Dara Düştüğünde Türk İnsanı

2001 yılında Türk zeytinyağını tanıtmak için ve satış fırsatlarını ortaya çıkarmak amacıyla Şanghay’a gitmiştik.

Çin’le ilgili ilk hatıram, ticaret ataşesini ziyaretimiz esnasında tatlı-sert bizi eleştirmesiydi. Türk firmalarının sadece ürünlerini nasıl satabileceklerine, nasıl dağıtacaklarına ve nasıl para kazanacaklarına odaklandıklarından şikâyetçiydi. İtalyanlar gibi öncelikle ülkeyi tanıtmak, Türkiye’nin bir zeytinyağı ülkesi olduğunu göstermek gerektiğini belirtti. Öncelikle Türk ürünlerini, gurmelere ve editörlere tanıtarak ülke markası oluşturmak gerekiyordu. Eğer Çin’le ilgili uzun süreli hedeflerimiz varsa yatırım yapmamız gerektiğini söyledi. Bu sert ve samimi yaklaşımı hâlâ gülümseyerek hatırlarım!

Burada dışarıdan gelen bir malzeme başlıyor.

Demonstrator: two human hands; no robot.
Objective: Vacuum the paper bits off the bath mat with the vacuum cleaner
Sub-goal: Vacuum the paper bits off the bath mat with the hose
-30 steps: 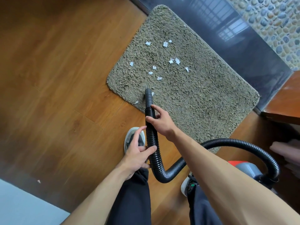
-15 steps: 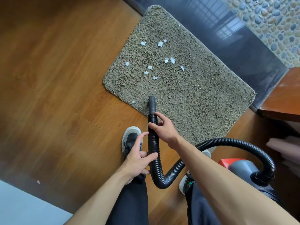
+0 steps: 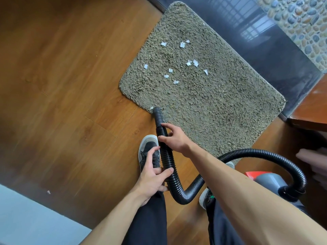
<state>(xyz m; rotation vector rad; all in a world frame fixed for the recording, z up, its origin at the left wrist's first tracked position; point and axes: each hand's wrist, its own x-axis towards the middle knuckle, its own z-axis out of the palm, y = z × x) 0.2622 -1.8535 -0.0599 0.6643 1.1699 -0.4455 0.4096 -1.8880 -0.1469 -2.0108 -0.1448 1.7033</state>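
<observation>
Both hands hold the black hose (image 3: pixel 166 156) at mid-frame: the right hand (image 3: pixel 174 138) grips it just behind the nozzle (image 3: pixel 157 114), and the left hand (image 3: pixel 152 177) curls round it lower down. The nozzle touches the bath mat (image 3: pixel 212 106) at its lower-left edge, beside one paper bit (image 3: pixel 151 108). The other paper bits (image 3: pixel 195 62) lie scattered at upper centre, and the vacuum cleaner (image 3: pixel 269 179) sits at lower right.

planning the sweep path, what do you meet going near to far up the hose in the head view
left hand on the hose → right hand → nozzle → paper bits → dark sill → pebble floor
</observation>
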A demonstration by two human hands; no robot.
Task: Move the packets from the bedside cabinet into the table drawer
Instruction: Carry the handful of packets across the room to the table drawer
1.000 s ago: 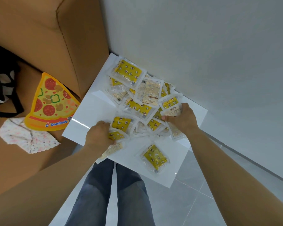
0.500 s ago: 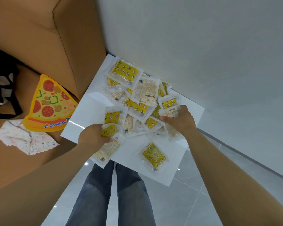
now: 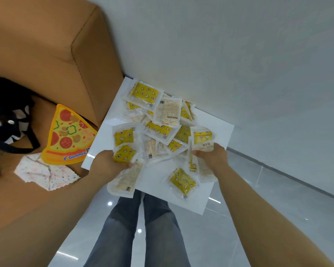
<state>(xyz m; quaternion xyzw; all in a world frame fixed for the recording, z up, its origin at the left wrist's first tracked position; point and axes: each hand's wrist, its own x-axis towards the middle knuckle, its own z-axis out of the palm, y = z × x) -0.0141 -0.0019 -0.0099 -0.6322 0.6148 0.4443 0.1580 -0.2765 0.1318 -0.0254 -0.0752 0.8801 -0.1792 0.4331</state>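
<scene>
My left hand [image 3: 106, 166] is curled round a small bunch of packets [image 3: 123, 155] at the near left edge of the bedside cabinet [image 3: 154, 180]. A yellow one sits on top, and a pale one hangs from my grip past that near edge. My right hand [image 3: 210, 157] is closed on a few more at the cabinet's right side, fingers and thumb clamped over a yellow-banded packet, with others drooping beneath it toward the near edge.

Between my hands, over the middle and far part of the cabinet top, the main heap [image 3: 162, 120] lies loose and overlapping. Some packets show yellow fronts and some show printed backs. The heap runs to the far edge, where the cabinet meets the wall [image 3: 239, 54]. One lone packet [image 3: 182, 182] sits apart near the cabinet's front edge, just beside what my right hand carries. Left of the cabinet lies a pizza-shaped mat [image 3: 69, 135].

I judge the job barely begun. Two handfuls are gathered, but the table drawer is out of view, so I cannot see anything in it, and most packets lie on the cabinet. Several more trips look likely.
</scene>
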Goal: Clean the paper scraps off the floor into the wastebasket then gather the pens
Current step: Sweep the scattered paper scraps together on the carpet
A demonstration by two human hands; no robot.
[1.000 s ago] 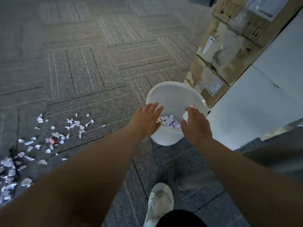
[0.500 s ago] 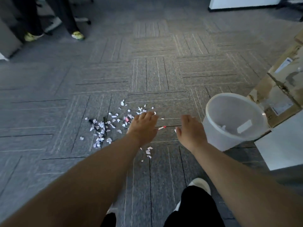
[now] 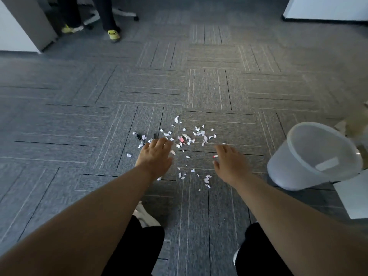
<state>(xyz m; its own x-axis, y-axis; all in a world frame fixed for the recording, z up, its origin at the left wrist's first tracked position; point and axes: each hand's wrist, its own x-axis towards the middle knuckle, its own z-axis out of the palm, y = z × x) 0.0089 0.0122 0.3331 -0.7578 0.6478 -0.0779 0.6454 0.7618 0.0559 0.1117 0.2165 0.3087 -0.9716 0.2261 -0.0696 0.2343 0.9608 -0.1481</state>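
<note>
Head view: both hands reach out palm-down over the floor (image 3: 79, 126). The left hand (image 3: 155, 154) has its fingers straight and spread over the left side of the scraps (image 3: 199, 134), holding nothing. The right hand (image 3: 229, 162) is likewise spread and empty at the scatter's right side (whether either touches the floor I cannot tell). Scraps lie between and beyond the hands, with a thinner trail nearer the knees. Dark pens (image 3: 140, 136) seem to lie just beyond the left fingertips, partly covered by paper. The wastebasket (image 3: 288, 172) stands to the right, well apart from the scatter. The step looks like raking: sweep both hands inward into one heap, leave the pens out, then cup the heap and carry it over the rim.
</note>
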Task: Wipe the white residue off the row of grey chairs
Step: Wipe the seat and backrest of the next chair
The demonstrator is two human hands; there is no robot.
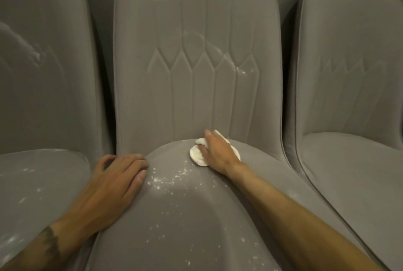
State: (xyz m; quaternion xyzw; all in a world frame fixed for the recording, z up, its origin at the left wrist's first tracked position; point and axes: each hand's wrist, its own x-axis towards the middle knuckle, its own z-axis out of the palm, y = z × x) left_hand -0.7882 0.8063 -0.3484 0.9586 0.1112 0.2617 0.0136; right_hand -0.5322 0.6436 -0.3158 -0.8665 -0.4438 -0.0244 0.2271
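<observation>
While the right hand (218, 153) bears down on a white cloth (197, 157), thumb and fingers bunching a fold of it, the wad sits at the back of the seat of the middle chair (196, 96), just where seat meets backrest. The left hand (117, 174) rests spread on the seat's left edge, fingers relaxed and gripping nothing, seemingly to steady the chair. Specks of white residue (168, 180) lie scattered across the seat between the two hands and toward the front, and more dusts the stitched backrest higher up. The left chair (43, 96) shows smears and specks too, while the right chair (349, 107) looks nearly clean. The cloth looks soft, light and limp, so it is probably best kept wadded under the palm, or it may flatten and skid. The upholstery looks plush and yielding and may hold powder in its nap and seams, so firm short strokes probably lift more than light sweeps.
</observation>
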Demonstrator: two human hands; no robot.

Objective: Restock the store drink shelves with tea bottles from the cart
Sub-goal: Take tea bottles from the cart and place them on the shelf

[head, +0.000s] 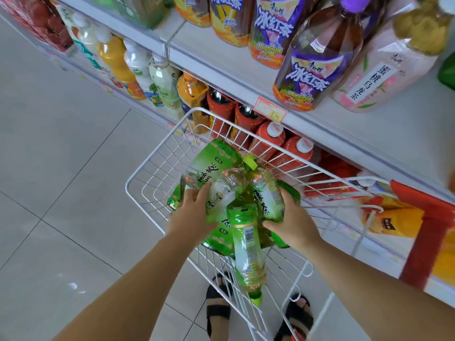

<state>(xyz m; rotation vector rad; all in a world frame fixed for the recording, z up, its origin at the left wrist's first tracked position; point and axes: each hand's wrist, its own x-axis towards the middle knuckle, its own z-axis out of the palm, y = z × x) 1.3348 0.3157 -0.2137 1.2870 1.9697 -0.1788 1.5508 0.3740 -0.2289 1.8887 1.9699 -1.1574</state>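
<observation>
Several green tea bottles point(216, 173) with green labels and caps lie piled in a white wire cart point(157, 153) below me. My left hand point(194, 212) grips a bottle on the left of the pile. My right hand point(293, 222) grips a bottle point(268, 193) on the right of the pile. Between the hands one bottle point(248, 252) points cap-down toward me. The white drink shelf point(221, 55) runs along the right, above the cart.
Purple-labelled iced tea bottles point(310, 67) and a pink peach oolong bottle point(379, 77) stand on the upper shelf. Orange, white and red drink bottles point(270, 136) fill the lower shelf behind the cart. A price tag point(269, 109) hangs on the shelf edge. Tiled floor point(61, 156) lies left.
</observation>
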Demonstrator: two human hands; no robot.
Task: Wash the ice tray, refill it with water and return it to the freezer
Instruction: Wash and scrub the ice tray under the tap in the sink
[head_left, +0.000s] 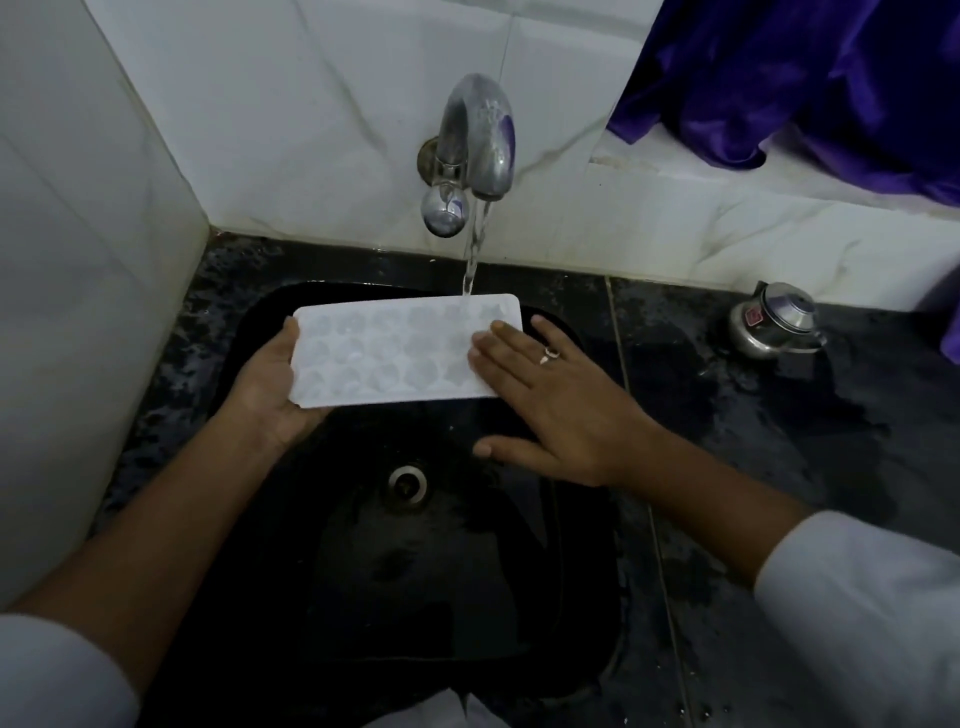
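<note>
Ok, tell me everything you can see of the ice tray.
The ice tray is white, translucent plastic, rectangular with rounded corners, with three rows of moulded cells. It is held level above the black sink. Water from the tap lands on its far right corner. The left hand grips its left end from below; the right hand lays straight fingers flat on its right end.

Wet black counter (717, 467), sunken sink (467, 582), small steel kettle (774, 325)
</note>
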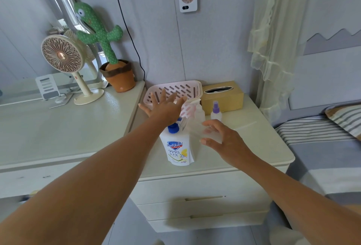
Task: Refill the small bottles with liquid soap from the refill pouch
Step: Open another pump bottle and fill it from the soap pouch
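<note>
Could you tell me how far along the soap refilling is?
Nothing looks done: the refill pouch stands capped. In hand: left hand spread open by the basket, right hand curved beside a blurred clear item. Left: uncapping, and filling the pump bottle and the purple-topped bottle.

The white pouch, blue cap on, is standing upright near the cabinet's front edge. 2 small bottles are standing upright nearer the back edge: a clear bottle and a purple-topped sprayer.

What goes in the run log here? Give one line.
left hand open by pink basket | right hand at blurred clear item, grip unclear | refill pouch upright, capped
</note>
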The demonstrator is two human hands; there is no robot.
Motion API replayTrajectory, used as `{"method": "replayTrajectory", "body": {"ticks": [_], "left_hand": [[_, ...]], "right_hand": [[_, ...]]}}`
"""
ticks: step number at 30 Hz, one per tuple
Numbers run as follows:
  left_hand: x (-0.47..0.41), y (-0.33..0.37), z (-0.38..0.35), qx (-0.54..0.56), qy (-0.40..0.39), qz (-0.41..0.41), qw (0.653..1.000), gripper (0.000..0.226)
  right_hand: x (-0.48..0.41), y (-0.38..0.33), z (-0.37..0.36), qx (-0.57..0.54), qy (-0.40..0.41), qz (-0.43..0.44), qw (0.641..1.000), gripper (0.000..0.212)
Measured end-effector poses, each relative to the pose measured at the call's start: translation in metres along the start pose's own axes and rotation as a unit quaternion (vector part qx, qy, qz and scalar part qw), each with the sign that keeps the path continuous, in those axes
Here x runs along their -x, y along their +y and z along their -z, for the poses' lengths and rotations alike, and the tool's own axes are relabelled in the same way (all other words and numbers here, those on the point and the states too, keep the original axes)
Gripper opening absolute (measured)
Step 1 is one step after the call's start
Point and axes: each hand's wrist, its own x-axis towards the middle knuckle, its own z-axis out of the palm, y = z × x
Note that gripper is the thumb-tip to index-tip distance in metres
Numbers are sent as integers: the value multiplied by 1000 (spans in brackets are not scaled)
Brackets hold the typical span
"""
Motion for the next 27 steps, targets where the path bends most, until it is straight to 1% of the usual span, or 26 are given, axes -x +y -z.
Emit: {"method": "replayTrajectory", "body": {"ticks": [3,7,11,13,17,19,22,25,27], "left_hand": [[-2,-1,-1,31,5,19,999,53],[-1,-3,-14,41,-4,15,999,49],[-1,-4,-18,46,-10,23,999,52],[1,-3,-13,43,0,22,999,56],[-3,-1,-5,6,11,7,1000,54],[-2,-2,-2,14,14,9,1000,54],[2,-2,-4,25,2,5,1000,47],[3,-4,-11,50,-13,25,998,49],[4,-4,-12,38,-19,24,999,49]], "right_hand": [[0,0,0,-5,2,0,1000,40],[2,5,-6,-3,0,-9,1000,41],[5,5,-9,-7,-4,-13,1000,41],[5,4,-7,-10,-3,-9,1000,42],[2,2,-2,-10,5,0,1000,41],[0,1,-2,-12,7,4,1000,40],[-1,3,-5,-12,8,3,1000,40],[1,6,-9,-9,-1,-2,1000,41],[2,6,-10,-10,-4,-5,1000,42]]}}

Metro ve Carrefour gibi çok uluslu firmalarla yaptığımız görüşmeler çok iyi geçmişti ve ilk siparişimizi almıştık. Verimli toplantılar yapıp bir de sipariş alınca, işimizin tamam olduğunu düşünmüştük ve hemen bir marka belirledik: Medolive; “Mediterrenean Olive”, yani Akdeniz zeytininin kısaltılmış hali. Sızma ve riviera zeytinyağlarımızı satacaktık. Bu firmalar doğrudan ithalat yapacaklardı ve ürünlerimiz doğrudan raflarda yer alacaktı. Firma olarak çok heyecanlıydık.

Bir süre sonra Çinli satınalmacılarla ilk toplantımızda olayın öyle kolay olmadığı ortaya çıktı. Çinli satınalmacılar bizden bir distribütör firma bulmamızı ve doğrudan mağazalara zeytinyağlarını teslim etmemizi istediler. Ayrıca, acilen Çince etiket çalışması istendi. Ama nasıl? 1 litre ve 5 litre standart boylar için sipariş alındı ancak dağıtım problemi de var. Yerel bir dağıtım firmasına ve acilen Çince ürün tasarım çalışması yapabilecek bir ajansa ihtiyaç var.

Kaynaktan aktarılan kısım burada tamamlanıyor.